Répression antikurdes en Syrie
Les affrontements avec les Kurdes augmentent les pressions sur la Syrie
BEYROUTH, 17 mars (AFP) - 13h32 - Les affrontements qui opposent depuis plusieurs jours la minorité Kurde en Syrie aux forces de l'ordre et, semble-t-il, à des populations arabes, posent de sérieux problèmes aux dirigeants syriens confrontés à une crise inédite depuis la fin des années 70.
Ces troubles interviennent au pire moment pour la Syrie qui doit répondre à plusieurs défis à la fois et qui la mettent dans une situation inconfortable.
"Sanctions imminentes des Etats-Unis qui accusent la Syrie de soutenir le terrorisme, accord d'association suspendu avec l'Union européenne, demande de réformes intérieures qui tardent à venir, et maintenant violence dans la rue: la Syrie doit faire preuve d'une audace dont elle n'est pas coutumière si elle veut sortir de la crise", a indiqué à l'AFP une source diplomatique occidentale, qui a requis l'anonymat.
Depuis vendredi dernier, des affrontements violents opposent Kurdes aux forces de l'ordre.
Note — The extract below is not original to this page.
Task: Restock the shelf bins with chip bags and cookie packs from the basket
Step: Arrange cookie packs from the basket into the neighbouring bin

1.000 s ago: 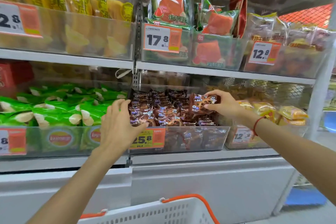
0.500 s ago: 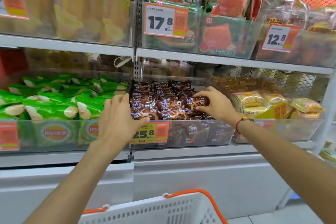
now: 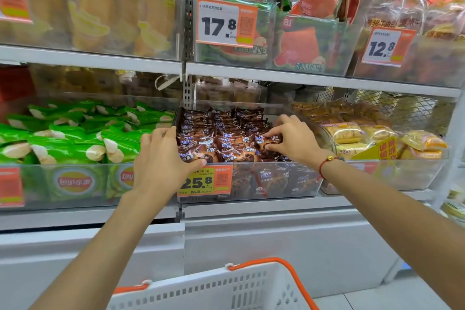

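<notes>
Brown cookie packs [image 3: 224, 133] fill the clear middle bin [image 3: 276, 184] on the lower shelf. My right hand [image 3: 292, 138] reaches into that bin and pinches one cookie pack [image 3: 265, 142] at the front right of the pile. My left hand [image 3: 161, 158] grips the bin's front left corner, thumb over its rim by the 25.8 price tag [image 3: 205, 181]. Green chip bags [image 3: 75, 138] fill the bin to the left. The white basket [image 3: 214, 289] with orange handles sits below, between my forearms; its contents are hidden.
A bin of yellow cake packs [image 3: 352, 133] stands to the right. The upper shelf [image 3: 302, 78] holds bins of yellow bags, watermelon-print packs and bread. A white cabinet front [image 3: 276, 246] runs under the lower shelf.
My right hand has lowered the cookie pack from above the bin down onto the front right of the pile. My left hand has stayed at the bin's front left corner. The camera moved closer.
</notes>
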Demonstrator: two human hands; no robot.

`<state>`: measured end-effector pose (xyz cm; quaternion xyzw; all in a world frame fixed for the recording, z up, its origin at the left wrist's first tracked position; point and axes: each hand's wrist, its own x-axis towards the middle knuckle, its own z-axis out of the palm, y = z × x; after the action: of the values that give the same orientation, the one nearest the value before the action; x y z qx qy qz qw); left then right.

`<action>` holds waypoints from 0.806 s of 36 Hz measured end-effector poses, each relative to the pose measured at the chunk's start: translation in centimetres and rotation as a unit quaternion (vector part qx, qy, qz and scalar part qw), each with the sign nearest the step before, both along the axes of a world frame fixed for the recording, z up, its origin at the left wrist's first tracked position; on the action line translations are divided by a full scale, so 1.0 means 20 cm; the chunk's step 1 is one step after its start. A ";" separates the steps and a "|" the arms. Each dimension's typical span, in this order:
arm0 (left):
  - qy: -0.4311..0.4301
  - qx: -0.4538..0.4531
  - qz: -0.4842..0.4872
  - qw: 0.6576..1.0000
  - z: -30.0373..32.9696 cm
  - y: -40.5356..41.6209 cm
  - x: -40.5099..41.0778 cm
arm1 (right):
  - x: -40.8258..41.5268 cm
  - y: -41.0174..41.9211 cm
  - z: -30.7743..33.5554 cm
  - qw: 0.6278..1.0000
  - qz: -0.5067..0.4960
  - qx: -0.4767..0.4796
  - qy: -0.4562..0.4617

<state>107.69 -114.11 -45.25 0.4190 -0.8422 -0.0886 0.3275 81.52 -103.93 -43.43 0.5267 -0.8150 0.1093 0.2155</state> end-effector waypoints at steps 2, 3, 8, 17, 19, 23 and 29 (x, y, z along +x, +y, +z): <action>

Ces troubles ont souvent pris un caractère inter-ethnique lors de heurts entre Kurdes et Arabes.
Bilan: au moins trente morts depuis près d'une semaine, des centaines de blessés et d'arrestations, en plus de bâtiments publics détruits ou incendiés dans le nord-est, région où les Kurdes sont les plus nombreux et qui est frontalière du Kurdistan irakien et turc.
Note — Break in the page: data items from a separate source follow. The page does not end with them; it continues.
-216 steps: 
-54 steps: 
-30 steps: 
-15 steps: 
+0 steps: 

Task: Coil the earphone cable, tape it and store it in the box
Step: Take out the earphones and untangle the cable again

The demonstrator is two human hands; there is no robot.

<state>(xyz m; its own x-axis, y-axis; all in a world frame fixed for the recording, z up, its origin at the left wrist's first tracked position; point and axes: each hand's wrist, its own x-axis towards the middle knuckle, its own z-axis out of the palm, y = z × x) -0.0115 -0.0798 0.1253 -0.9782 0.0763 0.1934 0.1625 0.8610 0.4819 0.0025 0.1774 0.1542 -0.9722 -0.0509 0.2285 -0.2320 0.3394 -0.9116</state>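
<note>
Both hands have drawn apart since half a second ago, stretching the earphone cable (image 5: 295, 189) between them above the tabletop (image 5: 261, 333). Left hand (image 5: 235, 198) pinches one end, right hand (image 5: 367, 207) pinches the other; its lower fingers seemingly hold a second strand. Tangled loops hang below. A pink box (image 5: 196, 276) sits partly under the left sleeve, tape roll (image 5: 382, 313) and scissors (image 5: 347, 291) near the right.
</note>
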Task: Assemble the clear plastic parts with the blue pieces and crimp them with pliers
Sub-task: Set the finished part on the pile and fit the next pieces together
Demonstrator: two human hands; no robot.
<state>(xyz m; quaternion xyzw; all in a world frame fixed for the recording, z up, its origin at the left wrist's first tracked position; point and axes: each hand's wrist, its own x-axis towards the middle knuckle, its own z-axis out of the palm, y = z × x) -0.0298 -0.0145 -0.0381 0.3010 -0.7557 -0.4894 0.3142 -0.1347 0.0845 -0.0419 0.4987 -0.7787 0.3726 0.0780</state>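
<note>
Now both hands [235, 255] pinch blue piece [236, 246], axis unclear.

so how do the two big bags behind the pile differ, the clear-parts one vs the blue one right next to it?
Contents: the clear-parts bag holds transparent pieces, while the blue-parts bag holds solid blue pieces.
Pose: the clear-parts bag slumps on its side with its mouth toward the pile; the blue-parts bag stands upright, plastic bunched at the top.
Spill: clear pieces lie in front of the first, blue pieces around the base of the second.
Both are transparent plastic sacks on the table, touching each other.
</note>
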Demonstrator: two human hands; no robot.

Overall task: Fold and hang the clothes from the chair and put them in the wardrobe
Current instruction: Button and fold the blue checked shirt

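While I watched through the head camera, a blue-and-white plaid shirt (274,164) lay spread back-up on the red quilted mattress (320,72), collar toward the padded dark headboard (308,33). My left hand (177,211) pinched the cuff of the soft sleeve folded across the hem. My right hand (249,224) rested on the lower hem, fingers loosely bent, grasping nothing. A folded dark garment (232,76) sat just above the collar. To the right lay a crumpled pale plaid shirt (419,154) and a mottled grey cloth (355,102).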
La minorité kurde de Syrie compte environ un million et demi de personnes --dont quelque 200.000 sont sans nationalité --sur une population de près de 18 millions.
Les Kurdes de Syrie comme ceux de Turquie revendiquent la reconnaissance de leur culture, mais Damas et Ankara craignent leurs visées séparatistes, et considèrent comme très dangereuse la contagion irakienne.
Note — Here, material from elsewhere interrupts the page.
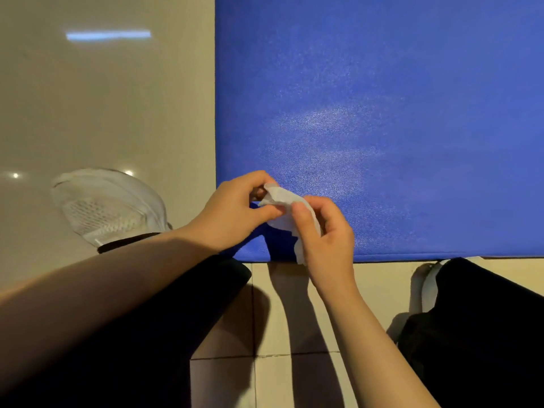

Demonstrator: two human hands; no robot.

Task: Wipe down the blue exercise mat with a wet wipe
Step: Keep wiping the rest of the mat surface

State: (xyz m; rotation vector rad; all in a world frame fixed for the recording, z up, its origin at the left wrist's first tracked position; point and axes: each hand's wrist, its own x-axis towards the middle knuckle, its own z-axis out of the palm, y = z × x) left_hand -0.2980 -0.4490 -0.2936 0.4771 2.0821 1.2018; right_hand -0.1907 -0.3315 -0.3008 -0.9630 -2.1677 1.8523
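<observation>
The blue exercise mat point(382, 113) lies flat on the tiled floor and fills the upper right of the head view; its near corner sits just in front of me. A crumpled white wet wipe point(281, 198) hangs just above that corner. My left hand point(235, 213) pinches the wipe's upper left end between thumb and fingers. My right hand point(326, 234) pinches its right side, and a flap of the wipe hangs down below that hand. The mat shows a pale sheen near its middle.
My white mesh shoe point(109, 207) rests on the glossy beige floor point(103, 98) left of the mat. My black trouser legs fill the lower left and lower right. A second white shoe point(426, 287) peeks out beside my right knee.
</observation>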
Plusieurs milliers de kurdes ont réclamé mercredi à Erbil, dans le nord de l'Irak, l'intervention des Nations unies et des Américains pour défendre les Kurdes en Syrie.
Les violences en Syrie surviennent après l'adoption à Bagdad d'une nouvelle constitution provisoire, favorable aux Kurdes.
La situation de l'Irak et de la Syrie n'est cependant guère comparable. La société syrienne est beaucoup plus homogène que celle de son voisin et le pouvoir à Damas a su jouer assez bien jusque-là le consensus pour conserver l'unité du pays, notamment dans ses rapports avec les autres minorités druze et chrétienne.
Sans être aucunement comparable à la révolte des frères musulmans à la fin des années 70, ces violences intérieures sont les premières depuis cette époque et posent le risque de déstabilisation de la Syrie.
Avec des soldats américains déployés aux frontières de la Syrie, une telle déstabilisation ne manquerait pas d'avoir des conséquences sur le Liban qui vit sous la tutelle de Damas.
Face à ces troubles, les organes officiels syriens ont annoncé l'ouverture d'une enquête et pointé du doigt des saboteurs liés à l'étranger qui cherchent "à accroître les pressions dirigées contre la Syrie".
Dans ce contexte, les responsables syriens paraissent peu favorables à répondre aux voeux d'ouverture et de réformes de l'opposition et de la société civile.
"La situation ne permet pas de prendre à l'heure actuelle des mesures (pour la levée, NDLR) de l'état d'urgence", imposé en 1963, a indiqué mercredi au journal libanais anglophone Daily Star, la ministre de l'Emigration et ancienne porte-parole des Affaires étrangères Boutheina Chaaban.
"Ces troubles ne contribuent certainement pas aux réformes souhaitées, et ne sont un indice rassurant en ce qui concerne la situation en Syrie", écrit le journal libanais à grand tirage An Nahar, dans un éditorial.
"Les appels aux réformes précédent les pressions américaines (...) mais constituent des appels raisonnables à l'ouverture", ajoute le journal qui estime qu'"une solution politique dépasse le problème kurde" et que "la répression ne sert à rien".
"Les nouvelles tensions internes et les morts de cette semaine sont un signal d'alarme", écrit le Daily Star qui met en garde contre tout risque d'escalade.